One important final note: MPEKXR8 is considered a site-specific patch and is not yet on the track to be General Released (GR). Jeff Vance needs more people to use it. The patch is currently in revision level “C,” so if you wish to request it from the Response Center, ask the RC for patch MPEKXR8C, saying you are on Jeff Vance’s Beta team.

In discussing the enhancement requests, Jeff dropped the bomb that within HP there has been some talk about Open Sourcing the CI! There would be a lot of work to get it ready, but the fact they are even talking about it is news.

A security subcommittee was set up with Bob Karlin as head to examine the big picture of how HFS security relates to MPE security.
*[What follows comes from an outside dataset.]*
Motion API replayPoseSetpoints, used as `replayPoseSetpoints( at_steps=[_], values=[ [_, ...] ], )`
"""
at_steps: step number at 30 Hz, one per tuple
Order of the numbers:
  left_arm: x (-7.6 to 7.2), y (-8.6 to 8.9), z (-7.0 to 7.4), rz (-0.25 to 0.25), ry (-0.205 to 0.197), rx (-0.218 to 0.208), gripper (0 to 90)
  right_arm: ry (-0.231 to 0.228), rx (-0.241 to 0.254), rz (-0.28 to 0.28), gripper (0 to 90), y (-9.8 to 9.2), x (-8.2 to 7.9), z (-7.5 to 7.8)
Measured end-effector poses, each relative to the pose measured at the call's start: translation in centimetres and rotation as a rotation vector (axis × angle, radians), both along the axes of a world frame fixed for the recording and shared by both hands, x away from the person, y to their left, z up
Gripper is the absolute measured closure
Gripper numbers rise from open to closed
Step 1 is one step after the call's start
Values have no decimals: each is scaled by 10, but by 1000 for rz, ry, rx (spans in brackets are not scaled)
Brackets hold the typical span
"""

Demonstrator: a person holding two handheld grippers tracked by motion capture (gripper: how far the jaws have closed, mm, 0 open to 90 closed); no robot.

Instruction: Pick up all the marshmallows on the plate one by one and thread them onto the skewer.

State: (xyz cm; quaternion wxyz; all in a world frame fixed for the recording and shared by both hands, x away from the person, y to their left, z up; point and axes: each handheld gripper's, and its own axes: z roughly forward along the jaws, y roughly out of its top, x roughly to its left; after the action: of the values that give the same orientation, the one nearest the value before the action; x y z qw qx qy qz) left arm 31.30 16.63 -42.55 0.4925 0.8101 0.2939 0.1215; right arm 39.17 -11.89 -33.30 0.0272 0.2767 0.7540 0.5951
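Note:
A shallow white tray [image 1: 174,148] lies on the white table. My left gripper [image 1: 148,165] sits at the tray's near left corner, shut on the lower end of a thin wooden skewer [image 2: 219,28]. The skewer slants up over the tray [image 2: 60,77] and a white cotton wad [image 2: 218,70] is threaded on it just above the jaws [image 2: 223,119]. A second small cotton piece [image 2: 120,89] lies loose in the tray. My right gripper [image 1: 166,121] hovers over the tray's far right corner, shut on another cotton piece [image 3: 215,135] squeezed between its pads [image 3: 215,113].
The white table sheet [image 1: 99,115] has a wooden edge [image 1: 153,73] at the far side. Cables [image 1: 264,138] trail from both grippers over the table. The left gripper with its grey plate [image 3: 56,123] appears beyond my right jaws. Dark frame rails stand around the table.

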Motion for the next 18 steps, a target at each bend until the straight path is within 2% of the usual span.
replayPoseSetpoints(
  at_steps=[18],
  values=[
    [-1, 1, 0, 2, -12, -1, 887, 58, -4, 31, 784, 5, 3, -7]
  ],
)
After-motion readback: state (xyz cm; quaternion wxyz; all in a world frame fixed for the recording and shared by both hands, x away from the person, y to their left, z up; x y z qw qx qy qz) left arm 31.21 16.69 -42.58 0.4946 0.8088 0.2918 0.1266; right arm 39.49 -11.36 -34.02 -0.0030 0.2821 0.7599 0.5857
After lunch, Donna Garverick launched into SIGSysman.There was considerable discussion about both console management and logon management, but no real new ground was broken.

The big news at SIGSysman was from HP’s Walt McCullough: CSY is working on a hardware mirroring solution with Just a Bunch Of Disks that would work on the system volume set. The solution is from the same company, Vicom, that makes the new fiber distancing solution. The initial offering will not be fully redundant with dual paths. A formal announcement is pending on a few technical problems he believes are solvable.

McCullough said very little else about the hardware mirroring of the system volume set using JBOD; he did not mention it at all in his hour-plus talk at the Solution Symposium. I can only speculate that they are using the same multiplexing technology used in the fiber distancing solution. The actual mirroring is probably straightforward. The challenge is likely in how you build/rebuild the mirror.

The HP engineer was very cautious not to promise anything. He said there were still some technical issues to be worked out. If I could characterize his mood, I would say he was optimistic that something could be announced in a couple of months. He said that the cost of this solution would probably be similar to Mirror/iX.